Then suddenly, Ruka yelled loudly and flew into Hotaru, knocking her over and causing her to drop the entire bottle of love potion into Mikan's drink.

"Ouch," said Hotaru, glaring at Ruka. Ruka smiled sheepishly. "Well, your subject swatted me by accident while swatting a fly."

Hotaru glanced at the pink lemonade that was steadily becoming pinker. Then she noticed that the bottle of love potion was not in her hand.

"Nogi," she began coldly, watching Mikan raise the glass to her lips. "She's going to take three-quarters of that love potion."

Ruka's eyes widened. "You don't mean...?"

Hotaru turned to look at him with the coldest, most unfriendly expression he had ever seen. "Yes, I do."

Uh-oh.


Natsume stood suddenly. He had the urge to go and tell Polka Dots how he felt about her. Yes! Today would be the day he finally confessed! Yes!

He hurried to her house and knocked casually, swallowing nervously and wiping his sweaty palms on his pants.

The door opened slowly, ominously. "Who is it?" asked Mikan sadly, quite unlike her usual chipper self.

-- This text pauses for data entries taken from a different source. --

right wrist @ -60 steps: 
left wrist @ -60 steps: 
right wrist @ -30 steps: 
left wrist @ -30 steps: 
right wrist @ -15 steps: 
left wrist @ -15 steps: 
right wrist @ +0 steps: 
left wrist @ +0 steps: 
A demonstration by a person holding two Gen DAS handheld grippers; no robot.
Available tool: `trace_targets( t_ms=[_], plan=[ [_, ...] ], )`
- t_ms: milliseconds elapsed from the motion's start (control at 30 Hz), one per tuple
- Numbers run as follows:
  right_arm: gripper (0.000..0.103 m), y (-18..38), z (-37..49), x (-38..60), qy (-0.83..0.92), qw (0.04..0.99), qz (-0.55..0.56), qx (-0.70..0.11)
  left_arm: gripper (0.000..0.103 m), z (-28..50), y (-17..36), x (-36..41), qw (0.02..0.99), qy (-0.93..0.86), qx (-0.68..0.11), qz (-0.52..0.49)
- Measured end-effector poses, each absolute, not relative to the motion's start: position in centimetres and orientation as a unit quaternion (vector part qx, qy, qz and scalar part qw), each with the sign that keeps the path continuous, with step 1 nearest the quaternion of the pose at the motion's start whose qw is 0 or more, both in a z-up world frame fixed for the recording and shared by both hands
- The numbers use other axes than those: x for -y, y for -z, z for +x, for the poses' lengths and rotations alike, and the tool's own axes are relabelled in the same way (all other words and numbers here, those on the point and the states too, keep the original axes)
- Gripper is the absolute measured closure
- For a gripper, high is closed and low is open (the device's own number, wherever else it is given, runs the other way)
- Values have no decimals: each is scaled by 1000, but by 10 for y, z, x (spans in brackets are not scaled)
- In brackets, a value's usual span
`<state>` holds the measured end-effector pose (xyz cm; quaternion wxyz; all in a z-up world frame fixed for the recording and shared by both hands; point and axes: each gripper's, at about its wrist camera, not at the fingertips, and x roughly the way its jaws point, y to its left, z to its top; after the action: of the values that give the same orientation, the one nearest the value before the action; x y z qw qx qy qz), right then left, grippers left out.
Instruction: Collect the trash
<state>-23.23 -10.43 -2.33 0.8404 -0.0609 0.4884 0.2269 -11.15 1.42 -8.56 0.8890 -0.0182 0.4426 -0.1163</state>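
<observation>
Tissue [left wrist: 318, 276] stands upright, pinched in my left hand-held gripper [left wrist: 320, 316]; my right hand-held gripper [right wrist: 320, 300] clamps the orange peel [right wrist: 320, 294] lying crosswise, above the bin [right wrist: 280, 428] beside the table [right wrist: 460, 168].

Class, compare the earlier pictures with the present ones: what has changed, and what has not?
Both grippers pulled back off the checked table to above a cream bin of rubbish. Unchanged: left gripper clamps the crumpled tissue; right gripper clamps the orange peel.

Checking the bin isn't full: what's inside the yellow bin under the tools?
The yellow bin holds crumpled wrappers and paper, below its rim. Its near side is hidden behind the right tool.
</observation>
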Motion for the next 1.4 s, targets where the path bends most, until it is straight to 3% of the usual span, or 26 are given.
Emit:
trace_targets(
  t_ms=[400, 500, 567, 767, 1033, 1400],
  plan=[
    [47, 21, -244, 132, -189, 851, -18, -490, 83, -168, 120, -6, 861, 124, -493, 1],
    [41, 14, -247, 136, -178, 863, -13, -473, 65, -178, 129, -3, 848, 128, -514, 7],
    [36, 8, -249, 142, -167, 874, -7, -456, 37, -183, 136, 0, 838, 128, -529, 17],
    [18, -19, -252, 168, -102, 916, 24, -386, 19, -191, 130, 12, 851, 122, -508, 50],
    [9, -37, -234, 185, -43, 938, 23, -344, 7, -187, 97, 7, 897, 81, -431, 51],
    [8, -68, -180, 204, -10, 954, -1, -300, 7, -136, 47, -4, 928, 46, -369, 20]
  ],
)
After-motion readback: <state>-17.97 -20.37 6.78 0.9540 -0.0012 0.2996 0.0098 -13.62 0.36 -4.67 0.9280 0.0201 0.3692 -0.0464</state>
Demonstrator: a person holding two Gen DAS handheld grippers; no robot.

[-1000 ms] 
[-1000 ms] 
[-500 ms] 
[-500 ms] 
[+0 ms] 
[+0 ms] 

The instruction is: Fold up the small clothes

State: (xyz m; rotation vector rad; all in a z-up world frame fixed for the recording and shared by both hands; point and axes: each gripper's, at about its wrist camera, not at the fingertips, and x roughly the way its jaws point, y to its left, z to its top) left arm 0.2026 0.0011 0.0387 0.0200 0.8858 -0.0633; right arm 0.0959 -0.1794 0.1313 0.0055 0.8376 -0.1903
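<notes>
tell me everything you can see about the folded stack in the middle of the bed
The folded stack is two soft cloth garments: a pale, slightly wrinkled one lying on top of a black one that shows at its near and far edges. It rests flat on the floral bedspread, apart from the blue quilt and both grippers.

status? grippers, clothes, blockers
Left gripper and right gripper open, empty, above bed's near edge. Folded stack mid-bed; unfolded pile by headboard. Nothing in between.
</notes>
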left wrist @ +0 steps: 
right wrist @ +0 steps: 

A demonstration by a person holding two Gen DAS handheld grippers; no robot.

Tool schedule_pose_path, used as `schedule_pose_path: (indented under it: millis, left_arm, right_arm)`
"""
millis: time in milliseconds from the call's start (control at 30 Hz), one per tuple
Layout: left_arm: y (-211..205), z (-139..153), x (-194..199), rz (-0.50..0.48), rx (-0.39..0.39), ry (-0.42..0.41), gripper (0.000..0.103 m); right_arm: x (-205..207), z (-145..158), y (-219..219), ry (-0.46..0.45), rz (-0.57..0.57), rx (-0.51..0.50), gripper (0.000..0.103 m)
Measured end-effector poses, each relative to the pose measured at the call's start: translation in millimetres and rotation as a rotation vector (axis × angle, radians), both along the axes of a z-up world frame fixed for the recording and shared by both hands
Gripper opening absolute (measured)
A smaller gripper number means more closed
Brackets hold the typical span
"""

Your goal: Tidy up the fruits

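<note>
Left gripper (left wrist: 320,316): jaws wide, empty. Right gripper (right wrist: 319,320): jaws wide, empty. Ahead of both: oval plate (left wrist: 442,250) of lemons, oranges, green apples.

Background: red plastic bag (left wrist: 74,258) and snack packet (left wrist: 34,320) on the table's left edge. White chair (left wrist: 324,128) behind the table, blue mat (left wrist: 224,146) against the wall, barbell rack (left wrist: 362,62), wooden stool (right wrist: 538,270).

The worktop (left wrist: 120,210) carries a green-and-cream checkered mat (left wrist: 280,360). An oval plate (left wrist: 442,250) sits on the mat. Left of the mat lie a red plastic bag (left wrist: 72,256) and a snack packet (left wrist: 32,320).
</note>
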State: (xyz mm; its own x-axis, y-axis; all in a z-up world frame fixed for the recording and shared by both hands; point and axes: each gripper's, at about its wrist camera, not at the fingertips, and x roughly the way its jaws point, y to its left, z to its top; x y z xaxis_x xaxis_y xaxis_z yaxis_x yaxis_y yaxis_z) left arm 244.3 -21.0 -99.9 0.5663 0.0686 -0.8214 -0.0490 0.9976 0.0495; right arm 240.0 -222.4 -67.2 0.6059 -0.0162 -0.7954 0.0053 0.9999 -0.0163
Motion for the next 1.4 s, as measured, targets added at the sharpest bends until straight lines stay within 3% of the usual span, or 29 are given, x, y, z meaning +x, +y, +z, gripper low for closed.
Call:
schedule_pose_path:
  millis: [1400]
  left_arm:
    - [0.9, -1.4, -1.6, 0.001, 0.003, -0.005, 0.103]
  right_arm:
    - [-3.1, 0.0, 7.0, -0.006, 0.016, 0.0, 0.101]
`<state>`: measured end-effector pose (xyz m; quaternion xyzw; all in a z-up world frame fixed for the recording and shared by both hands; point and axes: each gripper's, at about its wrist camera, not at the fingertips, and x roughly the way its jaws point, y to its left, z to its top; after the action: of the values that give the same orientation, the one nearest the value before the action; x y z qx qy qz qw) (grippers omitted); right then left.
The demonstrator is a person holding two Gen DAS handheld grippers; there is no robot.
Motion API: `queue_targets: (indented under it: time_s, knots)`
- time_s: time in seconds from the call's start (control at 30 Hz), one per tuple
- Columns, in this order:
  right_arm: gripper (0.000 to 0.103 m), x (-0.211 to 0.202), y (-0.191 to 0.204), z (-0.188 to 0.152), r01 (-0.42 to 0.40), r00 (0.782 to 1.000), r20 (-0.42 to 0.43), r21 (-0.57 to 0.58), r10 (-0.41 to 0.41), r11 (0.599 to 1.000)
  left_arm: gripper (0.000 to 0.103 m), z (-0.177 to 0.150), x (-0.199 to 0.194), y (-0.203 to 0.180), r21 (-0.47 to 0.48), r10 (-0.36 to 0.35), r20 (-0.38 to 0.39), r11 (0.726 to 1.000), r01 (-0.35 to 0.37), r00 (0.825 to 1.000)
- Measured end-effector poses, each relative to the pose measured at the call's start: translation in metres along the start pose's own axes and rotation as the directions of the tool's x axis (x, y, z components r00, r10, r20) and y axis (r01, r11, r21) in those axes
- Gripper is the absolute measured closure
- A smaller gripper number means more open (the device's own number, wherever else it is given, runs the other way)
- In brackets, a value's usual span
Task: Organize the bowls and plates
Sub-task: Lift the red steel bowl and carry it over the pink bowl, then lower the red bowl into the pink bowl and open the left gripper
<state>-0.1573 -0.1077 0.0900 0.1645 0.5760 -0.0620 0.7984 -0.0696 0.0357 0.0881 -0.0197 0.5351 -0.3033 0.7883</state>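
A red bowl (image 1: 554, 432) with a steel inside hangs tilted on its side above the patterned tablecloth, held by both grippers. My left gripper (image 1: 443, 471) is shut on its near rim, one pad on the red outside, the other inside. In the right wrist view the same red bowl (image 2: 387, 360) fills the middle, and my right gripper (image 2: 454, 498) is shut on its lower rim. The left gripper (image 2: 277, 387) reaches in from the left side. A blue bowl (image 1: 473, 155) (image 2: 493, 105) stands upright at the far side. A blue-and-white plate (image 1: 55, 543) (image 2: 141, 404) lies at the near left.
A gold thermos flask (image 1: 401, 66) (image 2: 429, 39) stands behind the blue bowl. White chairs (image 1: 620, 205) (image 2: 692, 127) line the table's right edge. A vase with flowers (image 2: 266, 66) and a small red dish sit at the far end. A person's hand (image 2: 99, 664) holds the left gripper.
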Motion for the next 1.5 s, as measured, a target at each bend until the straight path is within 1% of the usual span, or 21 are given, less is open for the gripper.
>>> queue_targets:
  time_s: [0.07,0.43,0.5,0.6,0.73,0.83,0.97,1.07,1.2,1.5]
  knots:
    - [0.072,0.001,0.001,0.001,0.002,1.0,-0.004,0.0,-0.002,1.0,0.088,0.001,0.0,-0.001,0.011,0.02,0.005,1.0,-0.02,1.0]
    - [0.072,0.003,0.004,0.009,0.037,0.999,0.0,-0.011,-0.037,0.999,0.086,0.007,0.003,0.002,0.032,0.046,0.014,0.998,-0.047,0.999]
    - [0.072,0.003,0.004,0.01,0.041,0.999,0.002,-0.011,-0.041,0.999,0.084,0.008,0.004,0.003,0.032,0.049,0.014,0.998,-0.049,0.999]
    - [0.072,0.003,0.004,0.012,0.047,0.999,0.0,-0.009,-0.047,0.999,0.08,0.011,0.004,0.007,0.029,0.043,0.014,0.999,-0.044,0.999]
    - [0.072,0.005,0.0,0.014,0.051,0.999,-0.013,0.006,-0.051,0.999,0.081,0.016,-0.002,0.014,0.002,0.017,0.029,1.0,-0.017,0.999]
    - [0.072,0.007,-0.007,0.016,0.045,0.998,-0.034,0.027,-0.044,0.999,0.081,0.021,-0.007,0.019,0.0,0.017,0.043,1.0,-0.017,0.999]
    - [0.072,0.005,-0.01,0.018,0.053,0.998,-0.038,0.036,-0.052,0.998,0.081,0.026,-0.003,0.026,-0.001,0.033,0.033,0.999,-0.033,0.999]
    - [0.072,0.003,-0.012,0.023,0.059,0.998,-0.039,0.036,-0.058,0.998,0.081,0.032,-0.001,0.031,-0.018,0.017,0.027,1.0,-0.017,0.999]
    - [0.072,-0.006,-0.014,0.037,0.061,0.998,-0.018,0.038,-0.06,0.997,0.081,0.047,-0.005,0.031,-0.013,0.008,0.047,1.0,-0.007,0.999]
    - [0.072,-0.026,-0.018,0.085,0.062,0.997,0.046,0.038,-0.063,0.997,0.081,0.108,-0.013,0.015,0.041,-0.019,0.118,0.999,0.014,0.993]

On any other day, Natsume would have been worried, but today, he shoved those worries away (he was in love! In love! It was such a trivial thing, why should a man in love care?) and barged into the house. Upon spotting Mikan sitting dejectedly on the floor, he proclaimed, "It's me, Natsume! Listen, Mikan, I know this might come as a shock, but I love you! I love you so much I could burst!"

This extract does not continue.